═══ Task material ═══

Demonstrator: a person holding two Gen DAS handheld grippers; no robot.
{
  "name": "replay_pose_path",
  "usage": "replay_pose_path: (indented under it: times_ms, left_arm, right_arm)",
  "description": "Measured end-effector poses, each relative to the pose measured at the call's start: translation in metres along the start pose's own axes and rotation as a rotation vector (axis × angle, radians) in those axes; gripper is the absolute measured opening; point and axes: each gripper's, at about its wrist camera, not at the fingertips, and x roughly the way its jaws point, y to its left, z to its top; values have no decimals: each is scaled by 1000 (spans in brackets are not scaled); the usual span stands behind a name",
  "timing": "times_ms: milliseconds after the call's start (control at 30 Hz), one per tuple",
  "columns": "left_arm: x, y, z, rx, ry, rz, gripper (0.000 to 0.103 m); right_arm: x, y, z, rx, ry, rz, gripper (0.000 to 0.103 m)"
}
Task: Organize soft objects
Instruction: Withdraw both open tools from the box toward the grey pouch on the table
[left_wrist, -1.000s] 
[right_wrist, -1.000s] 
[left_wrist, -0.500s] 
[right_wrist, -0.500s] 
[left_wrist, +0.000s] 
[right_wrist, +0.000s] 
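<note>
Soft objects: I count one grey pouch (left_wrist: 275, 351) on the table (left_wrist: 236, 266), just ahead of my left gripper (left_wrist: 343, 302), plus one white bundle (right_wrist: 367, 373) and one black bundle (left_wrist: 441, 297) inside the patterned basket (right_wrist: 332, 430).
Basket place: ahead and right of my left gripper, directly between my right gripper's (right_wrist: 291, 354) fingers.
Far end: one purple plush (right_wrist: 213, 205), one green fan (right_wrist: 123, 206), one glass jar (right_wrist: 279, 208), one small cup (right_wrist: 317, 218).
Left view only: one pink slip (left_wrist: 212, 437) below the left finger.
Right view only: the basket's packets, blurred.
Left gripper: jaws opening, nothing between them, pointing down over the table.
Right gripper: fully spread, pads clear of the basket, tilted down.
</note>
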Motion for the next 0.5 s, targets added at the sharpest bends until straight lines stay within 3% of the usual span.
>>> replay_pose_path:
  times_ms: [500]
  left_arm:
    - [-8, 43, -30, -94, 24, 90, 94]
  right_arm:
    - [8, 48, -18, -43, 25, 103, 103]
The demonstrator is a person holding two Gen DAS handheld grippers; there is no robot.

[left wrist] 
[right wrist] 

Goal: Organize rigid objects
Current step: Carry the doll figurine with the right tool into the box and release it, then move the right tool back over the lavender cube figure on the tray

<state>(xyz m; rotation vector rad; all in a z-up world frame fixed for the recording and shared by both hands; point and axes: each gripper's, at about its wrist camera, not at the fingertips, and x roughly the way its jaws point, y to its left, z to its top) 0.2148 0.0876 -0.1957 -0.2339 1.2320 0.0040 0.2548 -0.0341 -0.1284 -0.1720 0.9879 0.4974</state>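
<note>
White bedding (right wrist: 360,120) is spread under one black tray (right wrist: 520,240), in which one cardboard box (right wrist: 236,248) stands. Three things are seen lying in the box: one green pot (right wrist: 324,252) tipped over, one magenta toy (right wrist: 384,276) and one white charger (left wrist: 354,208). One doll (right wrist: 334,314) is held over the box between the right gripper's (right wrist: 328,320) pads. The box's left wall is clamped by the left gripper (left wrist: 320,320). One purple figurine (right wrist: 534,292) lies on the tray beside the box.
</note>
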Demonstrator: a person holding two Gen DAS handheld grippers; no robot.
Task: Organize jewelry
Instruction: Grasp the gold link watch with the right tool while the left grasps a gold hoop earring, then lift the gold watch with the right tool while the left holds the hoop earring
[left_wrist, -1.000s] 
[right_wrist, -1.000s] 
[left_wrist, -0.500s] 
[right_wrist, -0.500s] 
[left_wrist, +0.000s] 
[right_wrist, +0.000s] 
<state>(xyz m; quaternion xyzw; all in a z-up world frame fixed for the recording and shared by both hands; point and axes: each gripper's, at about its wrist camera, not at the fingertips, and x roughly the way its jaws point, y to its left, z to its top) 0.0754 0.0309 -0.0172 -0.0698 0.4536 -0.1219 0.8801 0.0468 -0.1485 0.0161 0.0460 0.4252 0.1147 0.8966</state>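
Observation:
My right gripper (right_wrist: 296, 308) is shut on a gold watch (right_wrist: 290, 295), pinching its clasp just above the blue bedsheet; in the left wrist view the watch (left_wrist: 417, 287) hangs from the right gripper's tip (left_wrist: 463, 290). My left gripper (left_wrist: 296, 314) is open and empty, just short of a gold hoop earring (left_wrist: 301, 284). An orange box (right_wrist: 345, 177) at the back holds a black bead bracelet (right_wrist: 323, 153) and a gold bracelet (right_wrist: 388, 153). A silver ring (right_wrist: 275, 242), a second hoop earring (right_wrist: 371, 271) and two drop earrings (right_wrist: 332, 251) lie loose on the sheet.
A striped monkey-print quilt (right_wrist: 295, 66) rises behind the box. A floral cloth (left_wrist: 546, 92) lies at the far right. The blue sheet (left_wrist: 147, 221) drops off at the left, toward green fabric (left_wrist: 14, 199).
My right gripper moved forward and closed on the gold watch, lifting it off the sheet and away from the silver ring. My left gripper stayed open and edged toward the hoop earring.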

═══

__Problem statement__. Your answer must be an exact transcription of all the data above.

__Result of this exercise__.
Demonstrator: a person holding two Gen DAS handheld grippers; no robot.
{
  "name": "replay_pose_path",
  "usage": "replay_pose_path: (indented under it: times_ms, left_arm, right_arm)",
  "description": "Measured end-effector poses, each relative to the pose measured at the call's start: translation in metres along the start pose's own axes and rotation as a rotation vector (axis × angle, radians) in those axes; gripper is the absolute measured opening; point and axes: each gripper's, at about its wrist camera, not at the fingertips, and x roughly the way its jaws point, y to its left, z to its top; values have no decimals: each is scaled by 1000 (spans in brackets are not scaled); the usual span stands behind a name",
  "timing": "times_ms: milliseconds after the call's start (control at 30 Hz), one per tuple",
  "columns": "left_arm: x, y, z, rx, ry, rz, gripper (0.000 to 0.103 m); right_arm: x, y, z, rx, ry, rz, gripper (0.000 to 0.103 m)"
}
Task: Organize soft objects
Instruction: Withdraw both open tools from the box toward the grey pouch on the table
[left_wrist, -1.000s] 
[right_wrist, -1.000s] 
[left_wrist, -0.500s] 
[right_wrist, -0.500s] 
[left_wrist, +0.000s] 
[right_wrist, +0.000s] 
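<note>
Soft objects: I count one grey pouch (left_wrist: 275, 351) on the table (left_wrist: 236, 266), just ahead of my left gripper (left_wrist: 343, 302), plus one white bundle (right_wrist: 367, 373) and one black bundle (left_wrist: 441, 297) inside the patterned basket (right_wrist: 332, 430).
Basket place: ahead and right of my left gripper, directly between my right gripper's (right_wrist: 291, 354) fingers.
Far end: one purple plush (right_wrist: 213, 205), one green fan (right_wrist: 123, 206), one glass jar (right_wrist: 279, 208), one small cup (right_wrist: 317, 218).
Left view only: one pink slip (left_wrist: 212, 437) below the left finger.
Right view only: the basket's packets, blurred.
Left gripper: jaws opening, nothing between them, pointing down over the table.
Right gripper: fully spread, pads clear of the basket, tilted down.
</note>
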Motion for the next 0.5 s, targets added at the sharpest bends until straight lines stay within 3% of the usual span.
>>> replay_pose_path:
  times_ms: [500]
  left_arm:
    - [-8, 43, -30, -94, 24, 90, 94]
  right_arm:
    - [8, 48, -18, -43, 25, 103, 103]
The demonstrator is a person holding two Gen DAS handheld grippers; there is no robot.

[left wrist] 
[right wrist] 

Goal: Organize rigid objects
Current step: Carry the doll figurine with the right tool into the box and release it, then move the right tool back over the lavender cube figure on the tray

<state>(xyz m; rotation vector rad; all in a z-up world frame fixed for the recording and shared by both hands; point and axes: each gripper's, at about its wrist camera, not at the fingertips, and x roughly the way its jaws point, y to its left, z to its top) 0.2148 0.0876 -0.1957 -0.2339 1.2320 0.0040 0.2548 -0.0341 -0.1284 -0.1720 0.9879 0.4974</state>
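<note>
White bedding (right wrist: 360,120) is spread under one black tray (right wrist: 520,240), in which one cardboard box (right wrist: 236,248) stands. Three things are seen lying in the box: one green pot (right wrist: 324,252) tipped over, one magenta toy (right wrist: 384,276) and one white charger (left wrist: 354,208). One doll (right wrist: 334,314) is held over the box between the right gripper's (right wrist: 328,320) pads. The box's left wall is clamped by the left gripper (left wrist: 320,320). One purple figurine (right wrist: 534,292) lies on the tray beside the box.
</note>
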Demonstrator: a person holding two Gen DAS handheld grippers; no robot.
Task: Organize jewelry
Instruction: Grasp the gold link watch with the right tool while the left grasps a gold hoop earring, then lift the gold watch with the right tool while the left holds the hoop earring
[left_wrist, -1.000s] 
[right_wrist, -1.000s] 
[left_wrist, -0.500s] 
[right_wrist, -0.500s] 
[left_wrist, +0.000s] 
[right_wrist, +0.000s] 
<state>(xyz m; quaternion xyzw; all in a z-up world frame fixed for the recording and shared by both hands; point and axes: each gripper's, at about its wrist camera, not at the fingertips, and x roughly the way its jaws point, y to its left, z to its top) 0.0754 0.0309 -0.0172 -0.0698 0.4536 -0.1219 0.8801 0.0468 -0.1485 0.0161 0.0460 0.4252 0.1147 0.8966</state>
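Observation:
My right gripper (right_wrist: 296, 308) is shut on a gold watch (right_wrist: 290, 295), pinching its clasp just above the blue bedsheet; in the left wrist view the watch (left_wrist: 417, 287) hangs from the right gripper's tip (left_wrist: 463, 290). My left gripper (left_wrist: 296, 314) is open and empty, just short of a gold hoop earring (left_wrist: 301, 284). An orange box (right_wrist: 345, 177) at the back holds a black bead bracelet (right_wrist: 323, 153) and a gold bracelet (right_wrist: 388, 153). A silver ring (right_wrist: 275, 242), a second hoop earring (right_wrist: 371, 271) and two drop earrings (right_wrist: 332, 251) lie loose on the sheet.
A striped monkey-print quilt (right_wrist: 295, 66) rises behind the box. A floral cloth (left_wrist: 546, 92) lies at the far right. The blue sheet (left_wrist: 147, 221) drops off at the left, toward green fabric (left_wrist: 14, 199).
My right gripper moved forward and closed on the gold watch, lifting it off the sheet and away from the silver ring. My left gripper stayed open and edged toward the hoop earring.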

There is nothing more to this exercise.